◆ WORK INSTRUCTION:
Once you reach the line that holds "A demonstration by" in the listing below, output it and every line after it through the line that holds "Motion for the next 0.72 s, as", word for word.

◆ GIVEN RECORDS:
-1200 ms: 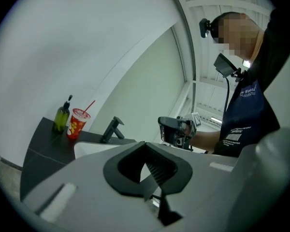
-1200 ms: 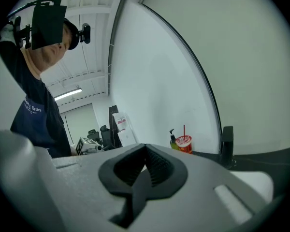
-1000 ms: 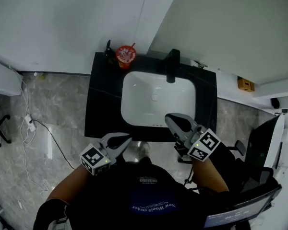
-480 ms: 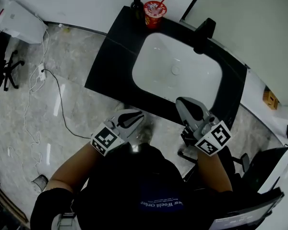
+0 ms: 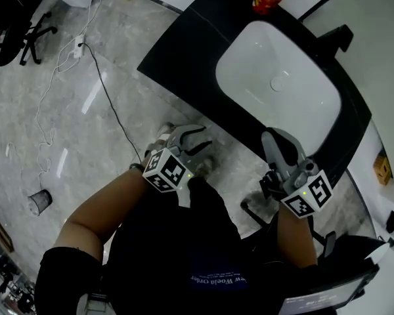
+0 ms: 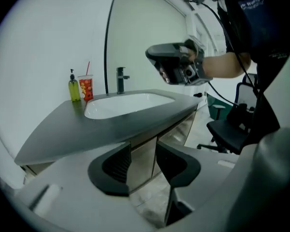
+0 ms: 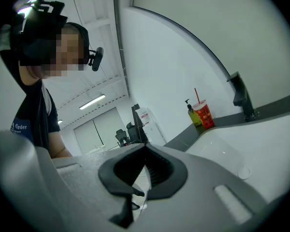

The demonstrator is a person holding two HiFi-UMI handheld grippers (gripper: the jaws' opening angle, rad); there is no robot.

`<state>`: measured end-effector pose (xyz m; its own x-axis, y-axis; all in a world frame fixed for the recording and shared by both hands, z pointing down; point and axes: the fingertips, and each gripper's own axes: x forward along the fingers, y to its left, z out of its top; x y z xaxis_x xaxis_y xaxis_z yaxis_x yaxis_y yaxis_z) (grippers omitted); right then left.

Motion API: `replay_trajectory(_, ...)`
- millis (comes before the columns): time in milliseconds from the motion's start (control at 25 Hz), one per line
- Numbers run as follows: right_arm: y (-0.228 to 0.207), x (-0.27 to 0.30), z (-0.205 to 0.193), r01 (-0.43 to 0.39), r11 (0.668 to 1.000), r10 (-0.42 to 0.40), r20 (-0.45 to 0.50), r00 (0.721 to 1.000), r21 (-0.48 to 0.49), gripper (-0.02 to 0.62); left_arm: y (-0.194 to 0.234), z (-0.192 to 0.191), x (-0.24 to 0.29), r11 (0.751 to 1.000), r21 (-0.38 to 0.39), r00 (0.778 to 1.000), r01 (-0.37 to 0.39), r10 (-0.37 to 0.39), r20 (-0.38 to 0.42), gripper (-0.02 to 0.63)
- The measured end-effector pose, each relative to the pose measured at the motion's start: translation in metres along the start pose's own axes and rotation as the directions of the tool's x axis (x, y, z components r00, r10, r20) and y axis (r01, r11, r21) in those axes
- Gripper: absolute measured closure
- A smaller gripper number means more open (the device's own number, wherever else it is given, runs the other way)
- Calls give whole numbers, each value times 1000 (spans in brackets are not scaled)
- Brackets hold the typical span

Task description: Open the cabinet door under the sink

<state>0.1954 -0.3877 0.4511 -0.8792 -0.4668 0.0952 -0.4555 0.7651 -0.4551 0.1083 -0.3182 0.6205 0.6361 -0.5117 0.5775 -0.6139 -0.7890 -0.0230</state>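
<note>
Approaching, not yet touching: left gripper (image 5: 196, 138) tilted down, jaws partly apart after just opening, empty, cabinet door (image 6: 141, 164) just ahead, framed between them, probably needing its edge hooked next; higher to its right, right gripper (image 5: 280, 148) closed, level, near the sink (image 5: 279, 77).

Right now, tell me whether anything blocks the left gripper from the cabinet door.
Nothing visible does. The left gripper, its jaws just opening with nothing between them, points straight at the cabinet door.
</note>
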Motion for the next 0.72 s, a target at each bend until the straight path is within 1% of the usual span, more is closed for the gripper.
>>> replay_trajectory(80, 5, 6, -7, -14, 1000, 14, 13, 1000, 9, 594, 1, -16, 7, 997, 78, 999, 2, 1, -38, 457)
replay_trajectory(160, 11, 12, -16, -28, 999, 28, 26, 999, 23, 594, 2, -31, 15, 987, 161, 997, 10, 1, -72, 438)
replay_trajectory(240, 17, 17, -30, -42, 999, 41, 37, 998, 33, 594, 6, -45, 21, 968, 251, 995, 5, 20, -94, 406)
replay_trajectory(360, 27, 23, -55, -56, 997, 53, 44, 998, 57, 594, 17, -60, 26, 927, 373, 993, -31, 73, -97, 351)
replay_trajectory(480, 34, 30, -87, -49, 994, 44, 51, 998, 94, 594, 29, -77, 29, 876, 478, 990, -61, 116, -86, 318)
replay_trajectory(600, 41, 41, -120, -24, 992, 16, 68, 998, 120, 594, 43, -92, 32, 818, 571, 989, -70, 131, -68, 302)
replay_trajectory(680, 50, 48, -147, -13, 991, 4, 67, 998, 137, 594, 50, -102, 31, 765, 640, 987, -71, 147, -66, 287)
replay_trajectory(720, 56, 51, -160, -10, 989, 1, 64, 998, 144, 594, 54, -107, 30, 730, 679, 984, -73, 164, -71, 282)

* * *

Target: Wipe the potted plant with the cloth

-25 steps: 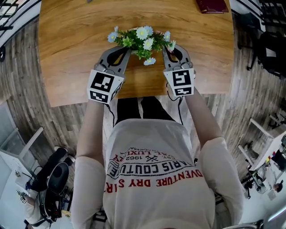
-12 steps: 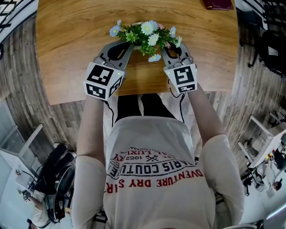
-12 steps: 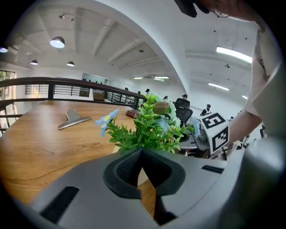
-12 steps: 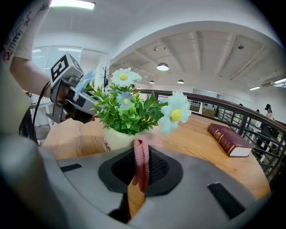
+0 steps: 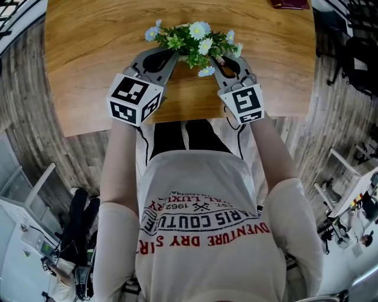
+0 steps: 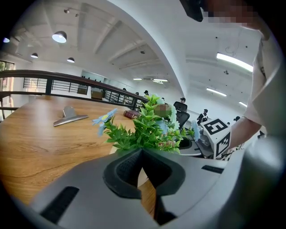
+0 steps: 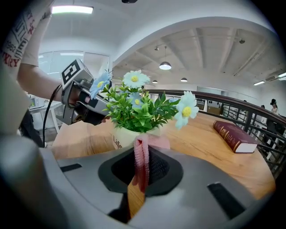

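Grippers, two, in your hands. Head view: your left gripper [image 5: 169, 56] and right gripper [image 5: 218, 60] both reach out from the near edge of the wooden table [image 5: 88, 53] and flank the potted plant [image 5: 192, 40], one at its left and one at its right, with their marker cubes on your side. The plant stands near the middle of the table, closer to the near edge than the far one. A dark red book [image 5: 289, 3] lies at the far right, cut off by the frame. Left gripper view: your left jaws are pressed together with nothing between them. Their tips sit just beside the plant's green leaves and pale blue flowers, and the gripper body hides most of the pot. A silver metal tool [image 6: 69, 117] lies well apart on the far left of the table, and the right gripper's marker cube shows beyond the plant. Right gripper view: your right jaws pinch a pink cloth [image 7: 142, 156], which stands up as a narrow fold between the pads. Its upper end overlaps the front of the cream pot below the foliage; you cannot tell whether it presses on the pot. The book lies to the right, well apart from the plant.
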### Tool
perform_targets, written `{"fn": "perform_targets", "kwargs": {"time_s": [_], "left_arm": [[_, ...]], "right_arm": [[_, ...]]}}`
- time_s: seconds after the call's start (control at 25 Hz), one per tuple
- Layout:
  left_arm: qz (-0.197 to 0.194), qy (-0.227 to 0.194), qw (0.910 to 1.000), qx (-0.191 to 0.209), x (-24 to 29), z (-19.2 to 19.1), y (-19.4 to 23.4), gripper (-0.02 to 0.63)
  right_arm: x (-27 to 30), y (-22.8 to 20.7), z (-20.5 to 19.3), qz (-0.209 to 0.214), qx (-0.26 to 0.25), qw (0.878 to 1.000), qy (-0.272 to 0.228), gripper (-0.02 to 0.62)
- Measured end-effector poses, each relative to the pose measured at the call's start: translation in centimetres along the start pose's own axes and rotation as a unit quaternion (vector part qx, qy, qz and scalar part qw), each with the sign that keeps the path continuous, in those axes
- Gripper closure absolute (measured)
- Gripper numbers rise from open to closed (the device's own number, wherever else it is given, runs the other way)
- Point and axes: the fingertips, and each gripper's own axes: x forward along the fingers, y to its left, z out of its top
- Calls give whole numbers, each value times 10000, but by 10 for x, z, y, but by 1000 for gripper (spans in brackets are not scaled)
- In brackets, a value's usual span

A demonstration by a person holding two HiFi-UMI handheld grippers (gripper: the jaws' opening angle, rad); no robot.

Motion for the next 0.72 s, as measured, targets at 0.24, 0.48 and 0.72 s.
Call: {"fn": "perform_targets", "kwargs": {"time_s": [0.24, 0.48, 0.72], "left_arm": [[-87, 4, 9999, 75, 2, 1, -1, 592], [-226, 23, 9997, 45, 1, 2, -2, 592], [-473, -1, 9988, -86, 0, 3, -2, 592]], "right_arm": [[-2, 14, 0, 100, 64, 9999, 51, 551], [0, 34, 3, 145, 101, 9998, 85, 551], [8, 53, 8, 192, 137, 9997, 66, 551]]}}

◆ EXPECTED OUTPUT:
A demonstration by a person holding two HiFi-UMI handheld grippers (gripper: the jaws' opening angle, rad); no robot.

Motion for the next 0.72 s, as measured, targets at 0.24, 0.48 and 0.72 s.

Nothing remains to be added to the exercise.